WORK TO COMPLETE. Go to the line in the entries below that holds "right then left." and repeat exactly from there through the line that holds "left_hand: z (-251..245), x", inclusive.

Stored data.
____

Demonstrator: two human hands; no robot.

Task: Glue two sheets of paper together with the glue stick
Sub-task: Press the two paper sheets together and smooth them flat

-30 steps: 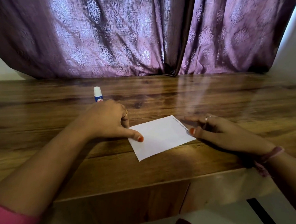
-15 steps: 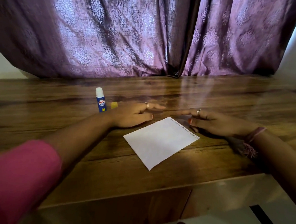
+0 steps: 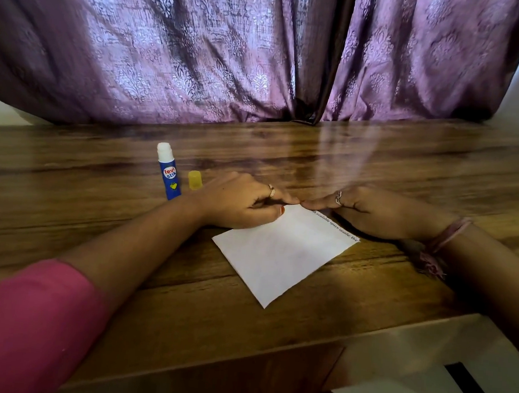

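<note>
A white sheet of paper (image 3: 282,253) lies turned like a diamond on the wooden table (image 3: 408,163); a line of print runs along its far right edge. Whether a second sheet lies under it I cannot tell. My left hand (image 3: 236,204) is at the paper's far corner, thumb and fingers closed on that corner. My right hand (image 3: 373,213) rests palm down along the far right edge, its fingertips meeting the left hand's at the corner. The blue glue stick (image 3: 168,174) stands upright and uncapped to the left of my left hand. Its yellow cap (image 3: 195,180) stands beside it.
A purple patterned curtain (image 3: 200,54) hangs along the table's far edge. The table's front edge runs just below the paper, with a pale cabinet front (image 3: 426,346) under it at the lower right. My left arm has a pink sleeve (image 3: 28,318).
Both hands have moved from the paper's side corners to its far corner, where their fingertips now meet. The glue stick and cap have come into full view.
</note>
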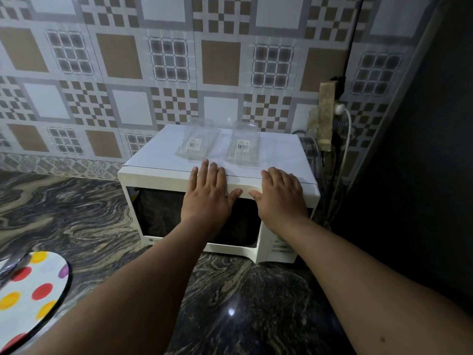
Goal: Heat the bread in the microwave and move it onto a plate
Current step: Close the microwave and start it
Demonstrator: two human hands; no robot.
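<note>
Left hand: your left hand [208, 193] lies flat on the microwave's top front edge, fingers straight and together, thumb out to the right. It grips nothing.
Right hand: your right hand [280, 194] lies flat beside it on the same edge, fingers reaching onto the top panel, thumb pointing left. It holds nothing. The two thumb tips are close but apart.
Microwave: the white microwave [158, 175] stands on the counter against the tiled wall, door closed. The window is dark, so I cannot tell what is inside.
Bread: not visible anywhere. I cannot tell whether it is in the microwave.
Left container: a clear plastic clamshell [197, 140] sits on the microwave top, just beyond your left fingertips. It has a barcode label and looks empty.
Right container: a second clear clamshell [243, 147] sits beside the first, apart from it, also labelled and apparently empty.
Plate: a white plate with red, yellow and purple dots [33, 295] is on the counter at lower left, well apart from the microwave. A metal utensil [11, 265] rests on its far edge; I cannot tell which kind.
Counter: dark marbled stone [84, 221].
Power: a wall socket strip [326, 116] to the right of the microwave has a white plug and cable in it.
</note>
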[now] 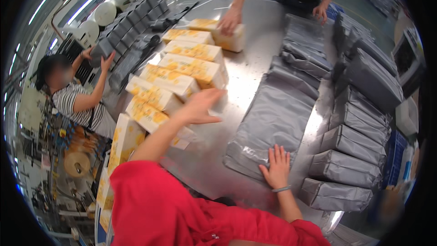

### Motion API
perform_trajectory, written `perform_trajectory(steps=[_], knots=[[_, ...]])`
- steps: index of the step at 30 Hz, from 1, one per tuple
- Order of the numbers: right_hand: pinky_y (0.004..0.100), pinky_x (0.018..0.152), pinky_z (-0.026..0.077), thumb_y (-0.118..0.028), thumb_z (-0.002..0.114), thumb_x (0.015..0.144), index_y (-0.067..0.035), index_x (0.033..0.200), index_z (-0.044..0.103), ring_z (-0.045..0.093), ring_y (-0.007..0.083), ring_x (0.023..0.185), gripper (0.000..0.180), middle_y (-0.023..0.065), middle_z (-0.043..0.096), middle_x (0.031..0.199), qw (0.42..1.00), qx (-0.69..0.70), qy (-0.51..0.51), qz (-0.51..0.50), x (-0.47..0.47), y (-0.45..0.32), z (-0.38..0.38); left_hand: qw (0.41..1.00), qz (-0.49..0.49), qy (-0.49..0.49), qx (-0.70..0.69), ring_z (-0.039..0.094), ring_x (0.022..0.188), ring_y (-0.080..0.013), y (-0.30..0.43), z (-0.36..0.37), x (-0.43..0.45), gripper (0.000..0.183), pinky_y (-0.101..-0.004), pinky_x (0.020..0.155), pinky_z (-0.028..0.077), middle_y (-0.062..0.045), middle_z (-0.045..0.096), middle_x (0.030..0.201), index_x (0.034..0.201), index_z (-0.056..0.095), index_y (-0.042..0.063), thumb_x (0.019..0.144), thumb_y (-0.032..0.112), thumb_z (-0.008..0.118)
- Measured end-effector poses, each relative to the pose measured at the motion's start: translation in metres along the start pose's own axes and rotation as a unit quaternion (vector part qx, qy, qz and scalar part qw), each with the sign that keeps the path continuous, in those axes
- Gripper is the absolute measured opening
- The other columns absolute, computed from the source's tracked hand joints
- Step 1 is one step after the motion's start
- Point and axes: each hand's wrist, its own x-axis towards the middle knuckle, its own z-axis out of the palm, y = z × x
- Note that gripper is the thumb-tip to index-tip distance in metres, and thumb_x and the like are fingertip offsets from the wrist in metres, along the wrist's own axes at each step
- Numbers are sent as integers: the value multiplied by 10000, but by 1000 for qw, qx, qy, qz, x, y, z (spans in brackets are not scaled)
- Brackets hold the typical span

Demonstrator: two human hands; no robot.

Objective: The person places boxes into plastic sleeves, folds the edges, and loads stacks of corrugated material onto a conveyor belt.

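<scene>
My left hand [202, 108] hovers, blurred, over the metal table [201, 164], fingers apart, just beside a row of white boxes with a yellow floral print [193, 65]. Nothing shows between its fingers. My right hand [279, 167] rests flat, fingers spread, on the near end of a stack of flat grey plastic bags [273, 116]. Several filled grey bags [355, 145] stand in a row to the right of that stack. More flat grey bags [304, 41] lie beyond it, near the far edge.
Across the table a person in black rests a hand [230, 20] on a printed box. At the left, a person in a striped shirt [80, 100] holds a grey package beside stacked grey packages [131, 22]. A blue crate [395, 159] stands beyond the right edge.
</scene>
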Motion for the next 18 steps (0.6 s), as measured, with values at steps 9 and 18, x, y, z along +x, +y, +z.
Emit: perform_trajectory(steps=[9, 18], knots=[[483, 1037, 306, -267, 698, 751, -10, 1224, 506, 385, 380, 1253, 572, 197, 402, 1368, 999, 27, -8, 17, -3, -20, -18, 943, -133, -165, 257, 294, 1335, -315, -79, -36, -200, 1099, -497, 1081, 242, -160, 319, 1432, 1427, 249, 103, 535, 377, 830], [375, 905, 447, -119, 641, 811, -23, 1124, 565, 525, 350, 1110, 335, 178, 492, 1268, 976, 181, 118, 18, 22, -109, -44, 986, -18, 129, 105, 459, 1087, -378, -84, 22, -52, 780, -445, 967, 368, -200, 488, 1148, 1336, 440, 187, 623, 236, 753]])
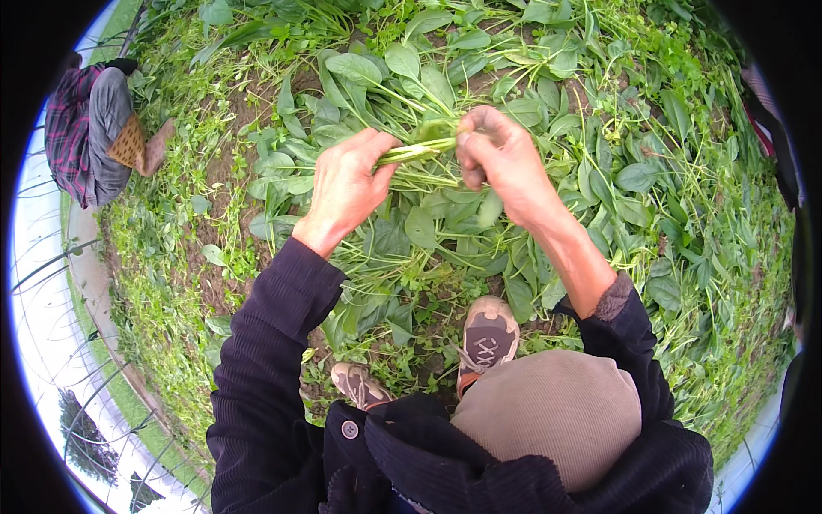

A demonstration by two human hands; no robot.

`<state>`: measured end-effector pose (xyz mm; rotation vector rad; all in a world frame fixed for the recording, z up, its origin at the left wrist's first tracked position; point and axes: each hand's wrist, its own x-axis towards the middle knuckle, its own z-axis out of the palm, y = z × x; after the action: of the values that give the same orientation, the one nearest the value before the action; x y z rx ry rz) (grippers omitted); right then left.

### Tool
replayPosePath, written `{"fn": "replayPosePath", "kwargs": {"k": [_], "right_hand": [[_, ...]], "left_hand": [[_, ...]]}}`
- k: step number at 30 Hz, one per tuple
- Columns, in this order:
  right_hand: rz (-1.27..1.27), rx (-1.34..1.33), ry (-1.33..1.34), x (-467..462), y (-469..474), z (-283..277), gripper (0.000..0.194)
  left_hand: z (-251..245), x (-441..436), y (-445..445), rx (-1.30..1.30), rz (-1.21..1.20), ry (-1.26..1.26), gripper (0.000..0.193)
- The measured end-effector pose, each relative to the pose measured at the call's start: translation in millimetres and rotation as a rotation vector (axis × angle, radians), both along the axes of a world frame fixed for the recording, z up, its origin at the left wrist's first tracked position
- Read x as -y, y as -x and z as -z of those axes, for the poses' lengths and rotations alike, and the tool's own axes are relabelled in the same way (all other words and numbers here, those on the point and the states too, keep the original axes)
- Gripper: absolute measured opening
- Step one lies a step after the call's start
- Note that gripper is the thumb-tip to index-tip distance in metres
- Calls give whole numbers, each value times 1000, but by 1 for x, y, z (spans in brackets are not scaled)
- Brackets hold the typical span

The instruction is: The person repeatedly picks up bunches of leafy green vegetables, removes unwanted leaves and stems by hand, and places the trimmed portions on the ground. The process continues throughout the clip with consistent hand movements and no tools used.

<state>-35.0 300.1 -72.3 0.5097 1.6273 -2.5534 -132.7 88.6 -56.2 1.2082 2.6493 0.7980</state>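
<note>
My left hand (350,177) is closed around a small bundle of leafy green stems (417,152), likely spinach. The stem ends point right, and broad leaves (282,173) stick out on the far side of that hand. At the stem ends, the thumb and fingers of my right hand (494,151) are bent together and slightly blurred; whether they pinch a stem is hard to tell. Below and beyond both hands, many cut leaves with long stems (420,228) lie in a loose pile on the soil.
Another person (96,135) crouches at the far left, and part of someone's clothing (774,135) shows at the right edge. My shoes (489,334) and bent knee (552,411) are close below the pile. Low weeds (173,308) cover the ground; hoops of a tunnel frame (58,257) stand at left.
</note>
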Motion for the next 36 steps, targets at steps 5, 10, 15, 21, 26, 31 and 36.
{"fn": "replayPosePath", "kwargs": {"k": [5, 10, 15, 21, 26, 31, 36], "right_hand": [[183, 77, -129, -27, 4, 7, 11], [100, -441, -1287, -26, 3, 8, 26], [-77, -284, -619, -4, 8, -2, 17], [-65, -279, -378, 6, 15, -13, 15], [-70, -411, -772, 6, 17, -16, 19], [-173, -278, -853, 2, 19, -26, 25], [-273, -99, -835, -5, 12, -38, 26]], "left_hand": [[0, 11, 7, 39, -95, -58, 13], [-1, 8, 7, 76, -114, -104, 11], [-9, -2, 2, 123, -86, -122, 19], [-8, -14, -3, 437, -63, -279, 23], [-7, -13, -1, 617, -87, -312, 17], [-9, -10, 3, 617, -46, -241, 14], [-12, -14, 4, 548, 11, -228, 12]]}}
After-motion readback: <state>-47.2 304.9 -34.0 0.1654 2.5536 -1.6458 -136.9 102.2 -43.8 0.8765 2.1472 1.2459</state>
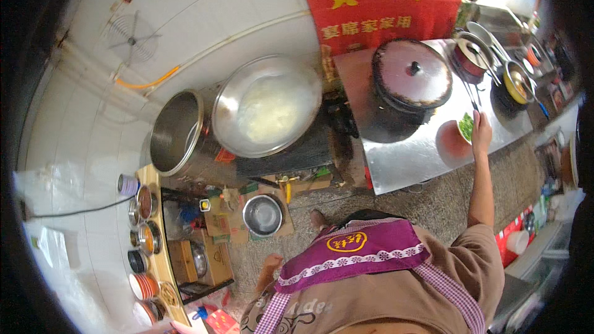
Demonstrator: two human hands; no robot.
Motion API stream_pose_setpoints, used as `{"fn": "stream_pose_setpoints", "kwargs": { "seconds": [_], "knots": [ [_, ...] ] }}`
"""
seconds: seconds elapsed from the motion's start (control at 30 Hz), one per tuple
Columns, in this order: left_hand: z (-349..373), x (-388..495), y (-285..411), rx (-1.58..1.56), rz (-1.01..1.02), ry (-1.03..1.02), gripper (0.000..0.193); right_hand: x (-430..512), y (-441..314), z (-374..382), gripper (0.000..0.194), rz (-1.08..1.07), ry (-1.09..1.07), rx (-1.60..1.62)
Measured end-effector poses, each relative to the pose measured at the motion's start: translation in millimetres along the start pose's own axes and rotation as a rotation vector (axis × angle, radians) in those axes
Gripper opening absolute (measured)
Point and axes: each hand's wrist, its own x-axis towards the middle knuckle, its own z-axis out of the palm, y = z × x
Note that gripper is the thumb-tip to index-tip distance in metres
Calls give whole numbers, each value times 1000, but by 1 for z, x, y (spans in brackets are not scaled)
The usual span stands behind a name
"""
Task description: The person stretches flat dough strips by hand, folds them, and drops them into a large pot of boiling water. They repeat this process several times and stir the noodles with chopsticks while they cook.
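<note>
My right hand (pixel 482 132) reaches out over the metal table (pixel 394 171), closed on the dark handles of metal tongs (pixel 471 95) whose arms point away from me. Beside its fingers stands a bowl of chopped greens (pixel 466 127), partly covered by the hand. My left hand (pixel 274 261) hangs low beside the purple apron (pixel 352 250), its fingers curled; nothing shows in it. A large pot with a dark-knobbed lid (pixel 413 74) sits left of the bowl. Behind the tongs is a red pot (pixel 473 55) with utensils in it.
A wide metal wok (pixel 267 106) with pale, steaming contents stands beside a tall steel pot (pixel 176 132). A steel basin (pixel 262 215) is low down near my feet. Bowls and seasoning containers line a wooden shelf (pixel 169 241) at left. A yellow pan (pixel 517 82) lies at right.
</note>
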Motion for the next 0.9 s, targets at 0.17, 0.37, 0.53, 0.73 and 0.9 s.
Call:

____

SOLVED PROBLEM.
`<state>`: measured end-effector pose (xyz mm; rotation vector rad; all in a world frame fixed for the recording, z up, its origin at the left wrist's first tracked position; point and axes: each hand's wrist, its own x-axis towards the middle knuckle, its own z-axis out of the palm, y = z × x; after the action: of the values that give the same orientation, the one nearest the value before the action; x y z rx ry rz) (grippers omitted); right then left.

### Tool
replayPosePath, written `{"fn": "replayPosePath", "kwargs": {"k": [_], "right_hand": [[_, ...]], "left_hand": [[_, ...]]}}`
- k: step number at 30 Hz, one per tuple
- Columns, in this order:
  right_hand: rz (-1.27..1.27), rx (-1.34..1.33), ry (-1.33..1.34), x (-467..462), y (-469..474), z (-283..277), gripper (0.000..0.194)
  left_hand: z (-251..245), x (-441..436), y (-445..445), rx (-1.30..1.30), rz (-1.21..1.20), ry (-1.26..1.26), gripper (0.000..0.193)

No further output is needed for this exercise.